Architects All Our Gods Have Abandoned Us
The latest LP from the UK's Architects, All Our Gods Have Abandoned Us, hits new lows of brutality for the band.
For the uninitiated, that's a good thing in this particular genre. The record is so goddamn heavy and fast it sounds like what one could only assume smoking crack cocaine with Northlane sounds like.
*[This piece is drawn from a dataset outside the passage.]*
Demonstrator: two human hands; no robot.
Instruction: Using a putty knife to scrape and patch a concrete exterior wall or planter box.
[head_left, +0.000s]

Listening through the album, you can tell that it will be a fun album to tour on, for both the band and fans, as every band member audibly pushes himself to be his best. Dan Searle's drums hit hard with blast beats leave you wondering if this isn't actually a rated-PG13 Nails record in disguise. Tom Searle and Adam Christianson's guitars and Alex Edwin Dean's bass parts are diverse and interesting, playing on familiar djent-y, metalcore notions while putting new twists on ideas and weaving around each other like synchronized swimmers. The lyrics throughout are heartfelt and smart, with clean vocals few and far between but well placed and well executed by Sam Carter.
The overall feel of the tracks varies only slightly throughout, but the band hold sovereignty over your ears with their speed and composition, making sure that you'll be head-bobbing and shoulder rowing until you slip a disk.
"Phantom Fear" is the standout track, featuring one of the most instrumentally interesting breakdowns I've heard in recent years, featuring Carter's callout of, "This is a failed state," then, "No love, no empathy!" The last song is superfluous — the band's message has been drilled far enough into our skulls by that point — and "Momento Mori" is just a bit too far away from the scene they worked so hard to build. Though, given its length, it might make a solid EP on its own.
If All Our Gods Have Abandoned Us was an Olympic gymnastic performance, it would have nailed the double backflip but stumbled just a bit on the landing, leaving onlookers blown away by the trick and barely remembering that last wobble. (Epitaph)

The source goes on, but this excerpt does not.